If the FAI does not exist in the mailbox, clients remain unaware that a retention policy is in force. This is why the MFA has to process a mailbox before client user interfaces populate the details of the policy. In addition to the tags provisioned through retention policies, the item also holds information about any personal tags the user has selected for his own use through OWA Options.

Mailbox Properties Used in Retention Processing

The MFA uses several MAPI properties for mailbox folders and items during its processing. These properties are:

  • PR_START_DATE_ETC: If present for a folder, this property holds the GUID of the retention tag governing the folder. Every tag is assigned a GUID (stored logically in the GUID property and visible with PowerShell). This GUID is stamped into this property so the MFA knows which retention tag, action, and period applies to the folder. For an item, the property holds a composite value containing the default retention period plus the start time for the retention period. By adding the retention period to the start time, the MFA determines the expiry date.
  • PR_RETENTION_PERIOD: This is the number of days to retain an item. When a personal tag is applied to an item, this property is set. However, if the property does not exist, the item (or subfolder) inherits the retention period from its parent folder or the default delete tag.
  • PR_RETENTION_DATE: This is the calculated date when an item’s retention period expires. Clients display this information to users. When clients work in online mode (such as in OWA), Exchange calculates this value, otherwise, the client performs the calculation.
  • PR_RETENTION_FLAGS: For a folder, this flag indicates whether the retention tag is inherited from the parent folder. If the user sets an explicit tag on a folder, the value is nonzero.
  • PR_POLICY_TAG: This exists only for items and contains a binary encoded value pointing to the retention tag that governs the item.
  • PR_ARCHIVE_TAG: This exists only for items and points to the archive tag that governs an item.
  • PR_ARCHIVE_PERIOD: This exists only when an item has been stamped with an explicit archive tag to contain the number of days in the archive retention period.
  • PR_ARCHIVE_DATE: This contains the date when an item will be archived.

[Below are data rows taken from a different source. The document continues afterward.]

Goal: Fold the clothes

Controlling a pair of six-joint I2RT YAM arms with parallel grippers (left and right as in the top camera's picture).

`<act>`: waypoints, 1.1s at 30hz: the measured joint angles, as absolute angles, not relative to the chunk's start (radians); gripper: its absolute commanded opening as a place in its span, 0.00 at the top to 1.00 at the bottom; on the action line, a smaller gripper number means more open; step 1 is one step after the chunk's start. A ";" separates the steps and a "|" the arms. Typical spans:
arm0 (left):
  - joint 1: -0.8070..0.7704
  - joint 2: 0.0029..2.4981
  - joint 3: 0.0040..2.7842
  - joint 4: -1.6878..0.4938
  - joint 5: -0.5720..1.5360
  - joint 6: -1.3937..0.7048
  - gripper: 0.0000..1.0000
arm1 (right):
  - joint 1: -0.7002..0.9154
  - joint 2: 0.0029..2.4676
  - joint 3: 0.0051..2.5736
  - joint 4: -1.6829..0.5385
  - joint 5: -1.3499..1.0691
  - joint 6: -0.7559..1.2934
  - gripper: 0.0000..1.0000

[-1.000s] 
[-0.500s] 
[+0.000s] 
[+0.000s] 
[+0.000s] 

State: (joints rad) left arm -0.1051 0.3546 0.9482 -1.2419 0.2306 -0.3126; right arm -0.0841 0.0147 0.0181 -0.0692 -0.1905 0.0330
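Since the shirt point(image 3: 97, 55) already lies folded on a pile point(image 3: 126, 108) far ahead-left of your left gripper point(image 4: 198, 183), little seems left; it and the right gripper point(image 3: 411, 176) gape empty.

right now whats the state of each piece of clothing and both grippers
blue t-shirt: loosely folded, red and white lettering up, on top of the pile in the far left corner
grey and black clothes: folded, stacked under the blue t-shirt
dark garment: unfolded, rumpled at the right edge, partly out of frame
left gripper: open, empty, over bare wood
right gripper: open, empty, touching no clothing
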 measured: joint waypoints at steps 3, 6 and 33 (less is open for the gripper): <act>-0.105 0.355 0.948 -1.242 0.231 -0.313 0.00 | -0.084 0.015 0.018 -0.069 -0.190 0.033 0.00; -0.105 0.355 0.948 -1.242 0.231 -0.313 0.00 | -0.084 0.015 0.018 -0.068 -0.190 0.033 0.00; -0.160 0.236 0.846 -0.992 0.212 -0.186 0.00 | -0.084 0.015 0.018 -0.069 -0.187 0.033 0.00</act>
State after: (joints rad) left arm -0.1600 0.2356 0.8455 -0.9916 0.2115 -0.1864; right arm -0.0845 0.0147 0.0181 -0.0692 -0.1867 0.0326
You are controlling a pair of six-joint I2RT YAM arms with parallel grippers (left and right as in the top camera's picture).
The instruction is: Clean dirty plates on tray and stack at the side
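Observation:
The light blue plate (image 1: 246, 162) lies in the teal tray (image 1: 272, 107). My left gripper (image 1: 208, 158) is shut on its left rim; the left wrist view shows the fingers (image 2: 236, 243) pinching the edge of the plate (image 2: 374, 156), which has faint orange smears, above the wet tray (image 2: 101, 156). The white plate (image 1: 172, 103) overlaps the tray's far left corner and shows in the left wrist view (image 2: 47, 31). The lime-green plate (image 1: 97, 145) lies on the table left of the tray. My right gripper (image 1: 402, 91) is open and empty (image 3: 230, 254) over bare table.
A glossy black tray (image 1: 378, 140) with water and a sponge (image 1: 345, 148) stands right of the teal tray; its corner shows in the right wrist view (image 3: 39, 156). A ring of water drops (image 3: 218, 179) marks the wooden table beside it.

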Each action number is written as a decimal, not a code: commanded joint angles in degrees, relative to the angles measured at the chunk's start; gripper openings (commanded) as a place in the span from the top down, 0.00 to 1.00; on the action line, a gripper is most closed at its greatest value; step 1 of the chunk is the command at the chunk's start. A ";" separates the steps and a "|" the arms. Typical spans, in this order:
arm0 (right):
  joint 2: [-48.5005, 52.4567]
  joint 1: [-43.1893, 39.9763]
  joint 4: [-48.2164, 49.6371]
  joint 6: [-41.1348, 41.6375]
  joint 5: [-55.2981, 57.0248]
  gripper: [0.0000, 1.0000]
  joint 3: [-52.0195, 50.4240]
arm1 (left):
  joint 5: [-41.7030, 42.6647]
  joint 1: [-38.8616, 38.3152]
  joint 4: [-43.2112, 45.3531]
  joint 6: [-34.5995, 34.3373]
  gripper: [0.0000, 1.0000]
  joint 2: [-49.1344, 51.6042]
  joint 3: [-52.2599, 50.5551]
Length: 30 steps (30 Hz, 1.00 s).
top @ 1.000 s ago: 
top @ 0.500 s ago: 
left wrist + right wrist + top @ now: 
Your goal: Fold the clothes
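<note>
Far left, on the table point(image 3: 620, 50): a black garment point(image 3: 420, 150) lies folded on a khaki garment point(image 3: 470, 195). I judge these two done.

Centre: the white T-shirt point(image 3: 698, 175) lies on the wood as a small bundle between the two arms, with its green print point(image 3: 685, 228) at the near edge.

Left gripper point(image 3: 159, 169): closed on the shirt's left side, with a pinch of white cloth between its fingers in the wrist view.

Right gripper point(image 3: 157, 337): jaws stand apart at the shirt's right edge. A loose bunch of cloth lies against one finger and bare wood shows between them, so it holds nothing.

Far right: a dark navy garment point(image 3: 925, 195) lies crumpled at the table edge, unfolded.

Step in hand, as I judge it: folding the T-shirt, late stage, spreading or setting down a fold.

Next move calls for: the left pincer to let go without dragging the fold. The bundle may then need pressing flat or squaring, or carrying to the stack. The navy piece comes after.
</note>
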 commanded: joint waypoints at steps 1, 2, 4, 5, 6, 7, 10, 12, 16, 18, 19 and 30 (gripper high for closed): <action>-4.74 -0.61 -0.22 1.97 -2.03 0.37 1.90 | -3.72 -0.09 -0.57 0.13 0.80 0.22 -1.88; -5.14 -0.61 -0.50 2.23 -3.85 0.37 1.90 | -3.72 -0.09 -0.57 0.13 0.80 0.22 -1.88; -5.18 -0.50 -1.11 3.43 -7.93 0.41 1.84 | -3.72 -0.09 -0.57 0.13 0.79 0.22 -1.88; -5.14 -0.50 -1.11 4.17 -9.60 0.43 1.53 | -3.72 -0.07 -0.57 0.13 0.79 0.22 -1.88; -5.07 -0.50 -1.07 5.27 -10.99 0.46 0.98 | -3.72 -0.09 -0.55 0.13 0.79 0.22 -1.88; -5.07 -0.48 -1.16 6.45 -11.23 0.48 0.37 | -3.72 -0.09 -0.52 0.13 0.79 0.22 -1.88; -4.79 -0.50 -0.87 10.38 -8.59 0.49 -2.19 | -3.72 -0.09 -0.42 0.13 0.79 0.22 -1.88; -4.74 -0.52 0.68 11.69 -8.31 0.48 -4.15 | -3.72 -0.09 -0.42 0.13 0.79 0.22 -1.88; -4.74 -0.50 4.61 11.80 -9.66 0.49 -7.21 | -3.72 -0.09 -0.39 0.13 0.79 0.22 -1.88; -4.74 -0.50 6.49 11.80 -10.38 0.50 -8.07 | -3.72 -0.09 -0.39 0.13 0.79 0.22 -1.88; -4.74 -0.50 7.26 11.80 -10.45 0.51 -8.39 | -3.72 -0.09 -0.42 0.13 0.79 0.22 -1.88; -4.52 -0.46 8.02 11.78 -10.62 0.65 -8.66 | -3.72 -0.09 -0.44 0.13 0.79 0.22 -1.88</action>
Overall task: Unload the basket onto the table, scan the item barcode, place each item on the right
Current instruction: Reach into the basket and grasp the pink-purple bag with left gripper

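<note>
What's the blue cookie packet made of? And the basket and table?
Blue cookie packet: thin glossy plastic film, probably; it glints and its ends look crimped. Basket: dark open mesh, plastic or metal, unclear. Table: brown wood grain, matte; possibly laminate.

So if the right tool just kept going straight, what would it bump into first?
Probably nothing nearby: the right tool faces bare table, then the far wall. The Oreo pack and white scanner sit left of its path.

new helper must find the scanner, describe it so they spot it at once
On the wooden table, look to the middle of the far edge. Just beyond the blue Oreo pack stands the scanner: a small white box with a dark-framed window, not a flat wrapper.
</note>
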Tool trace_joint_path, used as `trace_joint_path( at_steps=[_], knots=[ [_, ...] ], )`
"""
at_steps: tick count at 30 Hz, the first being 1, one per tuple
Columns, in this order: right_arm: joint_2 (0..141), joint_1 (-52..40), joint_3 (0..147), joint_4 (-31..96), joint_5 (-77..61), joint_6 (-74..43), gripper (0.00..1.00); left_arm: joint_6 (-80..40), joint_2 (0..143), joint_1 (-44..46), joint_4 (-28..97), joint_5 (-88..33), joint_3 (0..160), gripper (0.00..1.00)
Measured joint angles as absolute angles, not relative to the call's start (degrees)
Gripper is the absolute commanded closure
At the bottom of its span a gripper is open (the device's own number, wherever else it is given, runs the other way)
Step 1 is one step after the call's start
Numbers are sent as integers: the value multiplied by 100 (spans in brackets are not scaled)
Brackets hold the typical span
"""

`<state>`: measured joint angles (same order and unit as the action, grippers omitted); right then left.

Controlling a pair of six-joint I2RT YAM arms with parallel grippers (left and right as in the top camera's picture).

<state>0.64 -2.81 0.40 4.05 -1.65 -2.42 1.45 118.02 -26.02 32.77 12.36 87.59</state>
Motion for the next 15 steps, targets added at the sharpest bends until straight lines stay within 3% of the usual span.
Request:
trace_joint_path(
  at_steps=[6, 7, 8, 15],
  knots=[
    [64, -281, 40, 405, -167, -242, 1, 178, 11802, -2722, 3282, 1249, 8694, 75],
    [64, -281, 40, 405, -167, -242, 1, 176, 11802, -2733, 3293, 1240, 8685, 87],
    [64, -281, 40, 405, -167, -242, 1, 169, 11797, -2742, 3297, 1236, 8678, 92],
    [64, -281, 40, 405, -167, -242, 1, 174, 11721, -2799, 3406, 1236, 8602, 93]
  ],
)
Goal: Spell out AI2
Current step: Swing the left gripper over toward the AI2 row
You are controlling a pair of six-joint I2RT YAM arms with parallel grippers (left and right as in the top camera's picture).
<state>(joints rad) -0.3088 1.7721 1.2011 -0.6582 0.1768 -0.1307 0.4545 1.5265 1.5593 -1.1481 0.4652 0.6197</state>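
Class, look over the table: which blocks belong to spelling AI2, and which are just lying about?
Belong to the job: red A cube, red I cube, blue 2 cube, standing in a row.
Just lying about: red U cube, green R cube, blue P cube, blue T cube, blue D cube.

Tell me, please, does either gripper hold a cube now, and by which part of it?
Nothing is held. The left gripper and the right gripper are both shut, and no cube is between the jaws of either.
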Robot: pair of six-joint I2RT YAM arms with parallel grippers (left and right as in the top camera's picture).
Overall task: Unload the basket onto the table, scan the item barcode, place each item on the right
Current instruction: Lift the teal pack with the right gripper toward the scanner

You can view these properties for mailbox items using the MFCMAPI utility (works for both Exchange Server and Exchange Online). Figure 3 shows the value of the PR_RETENTION_DATE property for a mailbox item.

Retention date stamped on a mailbox item

Managed Folder Assistant
Figure 3: Retention date stamped on a mailbox item

Retention Date Calculation

Date calculation is a very important part of the work the MFA does when it processes items. The MFA has to understand the date that should be used to calculate the age of the item (when the item first appears in the mailbox) and either the date when the item will expire or the date when the MFA has to take the action the retention policy requires (deleting the item or moving it into the archive).

Given the nature of email, most items enter a mailbox when they are delivered to the Inbox or are sent and stored in Sent Items. Items often stay in these folders for much of their lifetime and, if they do stay, will probably come under the control of either a folder tag (if defined for the folder) or a default tag (that applies to untagged items in the mailbox). The exception, of course, occurs when a user explicitly applies a personal tag to an item in the Inbox or Sent Items.

When the MFA runs, it examines items in the mailbox and determines what processing is required. Assume that an Inbox item exists that was delivered on 1 April 2023 and that a folder tag that requires items to be deleted and allow recovery after 30 days is applied to the Inbox. MFA stamps this item with a start date of 1 April 2023 by updating the PR_START_DATE_ETC property. It then calculates the expiration date by adding 30 days to the start date; 1 May 2023 is the result. This date is then stamped on the item by updating the PR_RETENTION_DATE property. On or after 1 May 2023, the MFA returns to the item and discovers that its retention period has expired. When the MFA processes an expired item, it takes the retention action defined in the tag. In this case, it moves the item into the Recoverable Items folder, where it will remain until the retention period for the mailbox expires, at which time the MFA will remove the item permanently from the database.

This is the simplest kind of retention date processing the MFA performs, but it happens for a large percentage of items because many users leave messages in the Inbox and Sent Items folders. People who let items accumulate in these folders are often called pilers because they create piles of messages and then rely on client search facilities to locate specific items when required.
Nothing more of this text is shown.